Phineas Gage enjoys an unfortunate fame in neuroscience circles: After a 5-foot iron tamping rod blew through his head one September afternoon in 1848, the once amiable and capable railroad foreman became a uncouth ne-er-do-well — and Exhibit A in how particular brain areas tended to specialize in particular tasks. (In his case, the prefrontal cortical areas that went skyward with the tamping rod proved, in retrospect, to be vital to his powers of foresight and self-control.)
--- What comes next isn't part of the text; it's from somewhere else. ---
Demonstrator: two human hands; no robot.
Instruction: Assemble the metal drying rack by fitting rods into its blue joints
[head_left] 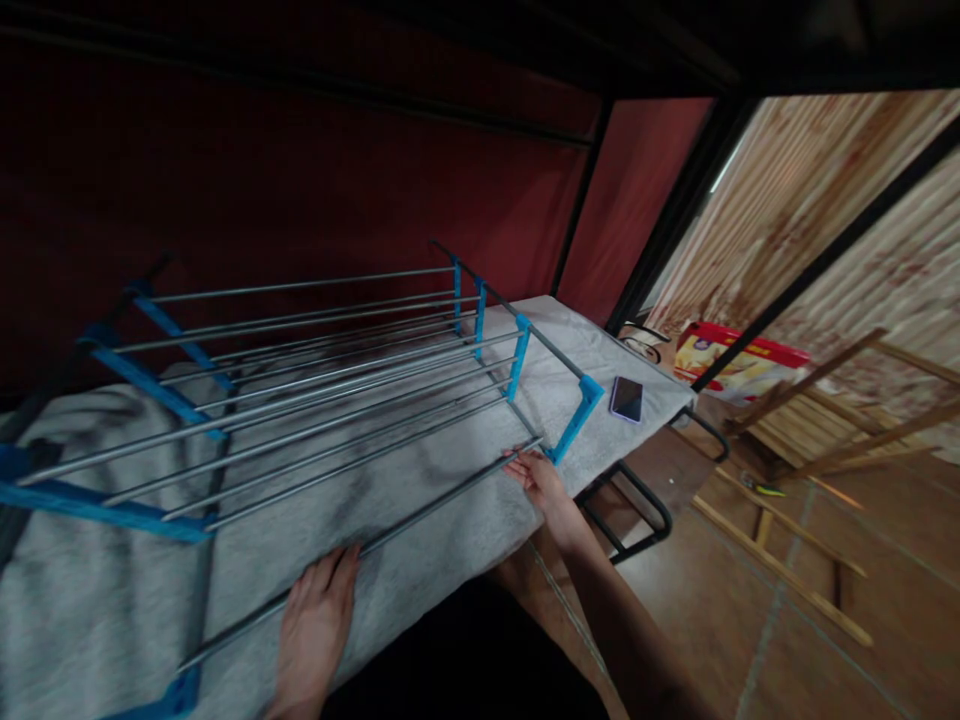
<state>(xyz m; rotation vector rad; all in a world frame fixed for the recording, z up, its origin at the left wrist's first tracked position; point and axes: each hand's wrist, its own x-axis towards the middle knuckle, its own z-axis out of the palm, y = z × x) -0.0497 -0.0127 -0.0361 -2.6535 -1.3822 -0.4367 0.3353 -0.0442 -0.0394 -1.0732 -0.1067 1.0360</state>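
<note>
A rack of grey metal tubes with blue plastic brackets point(576, 420) stands on a grey cloth-covered surface point(442, 590) in front of me. Several thin rods point(330, 395) span it from the left brackets to the right ones. Along the near side lies a loose-looking metal rod point(435, 515). My left hand point(319, 610) is closed over this rod left of its middle, fingertips on the far side. With its fingers, my right hand point(534, 475) grips the rod's right end beside the near right blue bracket. The rod's left end lies by a blue bracket point(180, 695) at the lower left.
A phone point(627, 398) lies on the cloth right of the rack. Bent black metal tubing point(637, 530) juts out beside the surface. On the tiled floor are wooden frames point(784, 555) and a red and yellow box point(739, 360). A dark red wall point(337, 180) stands behind.
</note>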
I’ve always taken an extra level of interest in Gage because his horrific accident happened in my adopted home state of Vermont, in Cavendish, not terribly far from where I type this. I’ve long wanted to visit the scene of the accident. If you’d like to as well, you have the chance this weekend if you can get up to Vermont. To mark the 150th anniversary of Gage’s death (which came 12 years after his accident), the Cavendish Historical Society is taking what sounds like a phenomenal two-hour walking tour that includes the accident site, the home and office of the surgeon who treated him, the boarding house where he was taken, presumably to die, and the carpenter’s shop in which was built the coffin he turned out not to need.
Here’s the tour description:
May 23 (Sunday): To mark the 150th anniversary of Phineas Gage’s death, CHS is holding a walking tour of sites relating to his accident. Meet at the Museum, Main Street Cavendish, at 2 pm. The tour will take about two hours and will visit the accident site where Gage had the tamping rod go through his head; and the locations of the home and surgery of Dr. Harlow; the boarding house where Gage was taken and the carpentar’s shop, which built the coffin that he ended up not needing. Please read more about Gage in the previous post to this blog. If you would like copies of the walking tour guide, you can pick them up at the Cavendish Town Office or the Cavendish Library. You can obtain an PDF copy by e-mailing [email protected] and writing “directions for Phinease Gage tour” in the subject heading.
For details, check out the Cavendish History Society calendar. If you get the map (see above), you could walk it on your own someday, though you’d miss what is likely a richly informed account from the guides. (That, unfortunately, is what I’ll have to do, because I’ve got a prior commitment that day. I have to play baseball. Tough life.)
While you’re in Cavendish (which is in southeast Vermont, about 4 hours from NYC or 2.5 from Boston), you can also try to find the house in which Aleksandr Solzhenitsyn lived, though, in good New England style, the locals might not tell you. Or they might simply tell you, “You can’t get theah from heah.”